Back to commenting on the existing posts:

Your maximum of 1500 MB/second just seems wrong, although I don't know what
your hardware is.  In my experience with QDR links, PCIe 2.0 8x will run
close to 3000, with observed numbers as high as 3200 and as low as 2500.  I
generally expect at least 2800 for an aggressive application like
ib_write_bw.  Here are some common problems you might look for:

   1) The 1500 number is what I would expect from using a PCIe slot that
was physically able to accept an 8x card, but only implemented 4x for the
connections.  You should check the documentation for the motherboard to see
if that is what is happening, as it is common for many motherboards to have
a slot like this.  You can also look at the output of "lspci -vv" where you
will see a line with something like "LnkCap:" showing the width the device
is capable of using and another line with something like "LnkSta:" showing
the width the device is actually using.  If this is happening and you have
a true 8x slot available, you should move the card.  Note that this problem
could be on only one system and it would slow down both.

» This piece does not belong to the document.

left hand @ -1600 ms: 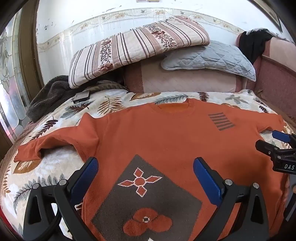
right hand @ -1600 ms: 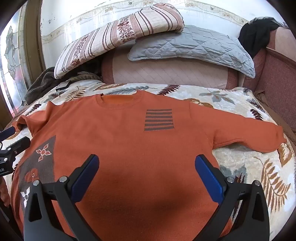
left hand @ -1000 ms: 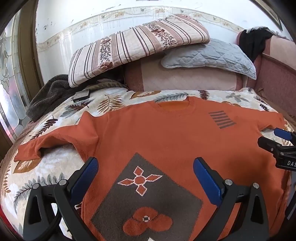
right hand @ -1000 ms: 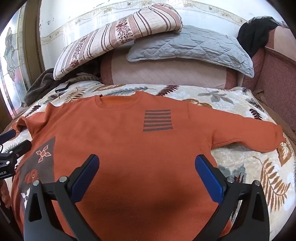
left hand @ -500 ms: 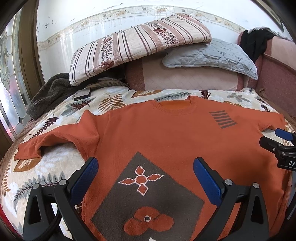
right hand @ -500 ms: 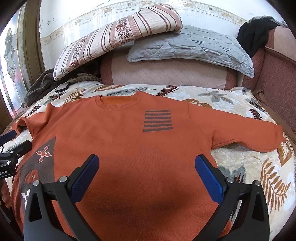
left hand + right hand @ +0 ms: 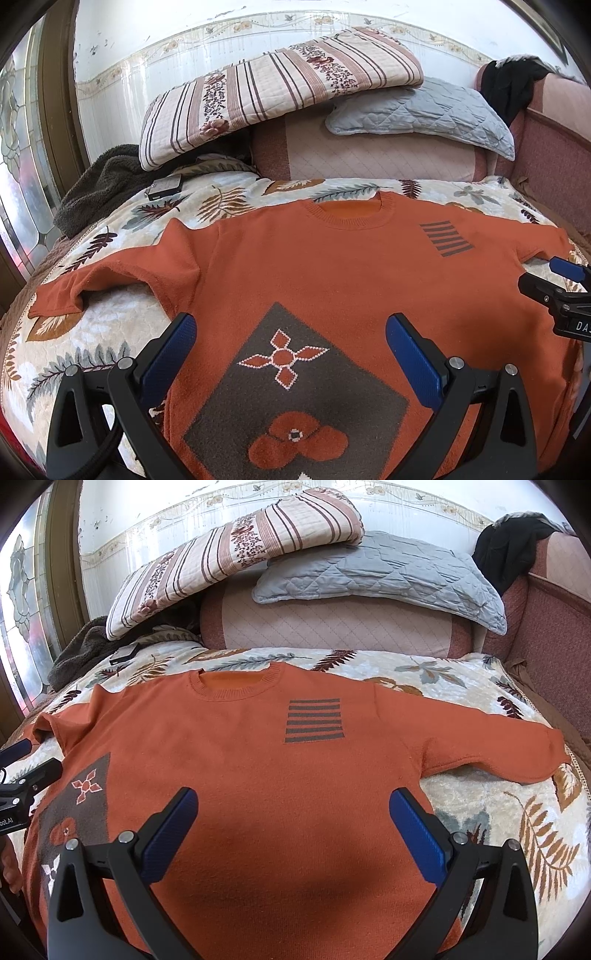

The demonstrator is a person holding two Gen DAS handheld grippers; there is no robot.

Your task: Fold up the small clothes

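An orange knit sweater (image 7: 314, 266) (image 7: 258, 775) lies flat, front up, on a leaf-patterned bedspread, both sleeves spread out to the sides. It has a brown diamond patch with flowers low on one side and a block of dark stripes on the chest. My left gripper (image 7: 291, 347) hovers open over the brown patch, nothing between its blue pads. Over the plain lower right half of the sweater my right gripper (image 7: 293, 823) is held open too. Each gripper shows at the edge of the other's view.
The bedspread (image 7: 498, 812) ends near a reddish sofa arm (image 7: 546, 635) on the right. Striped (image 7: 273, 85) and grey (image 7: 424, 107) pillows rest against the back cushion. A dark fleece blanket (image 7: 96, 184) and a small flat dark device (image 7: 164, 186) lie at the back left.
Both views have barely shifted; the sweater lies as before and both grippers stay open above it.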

  2) Your system may have NUMA memory issues.  Look at the output of
"numactl --hardware" and see how many nodes are available (first line).  If
there is more than 1 available node, you may be falling victim to the
internal movement of the data across NUMA nodes.  This usually shows up as
inconsistent runs, which you have observed with the rsocket tests, so there
may be something to this.  I have seen systems with ib_write_bw test
results that reach 3000 MB/s when positioned on the best NUMA node, and
then as low as 1200 MB/s when running on the worst NUMA node.  You can
investigate this further by doing ib_write_bw tests using the numactl
command to force a particular NUMA node to be used.  Assuming problems may
exist on both ends of the link, you need to run the test with "numactl
--membind=0 --cpunodebind=0 ib_write_bw -a" through "numactl --membind=N
--cpunodebind=N ib_write_bw -a" on the server side (N being the largest
node available).  For each of the NUMA nodes on the server, you would then
run the client using  "numactl --membind=0 --cpunodebind=0 ib_write_bw -a
serverip" through "numactl --membind=N --cpunodebind=N ib_write_bw -a
serverip" for all NUMA nodes on the client system.  It will be clear which
NUMA node(s) are giving you the best throughput.  If your application can
fit within the memory and cpu constraints of those NUMA nodes, you can
simply run your application under the same constraints (the node specified
can be a list of nodes if more than one gives good results).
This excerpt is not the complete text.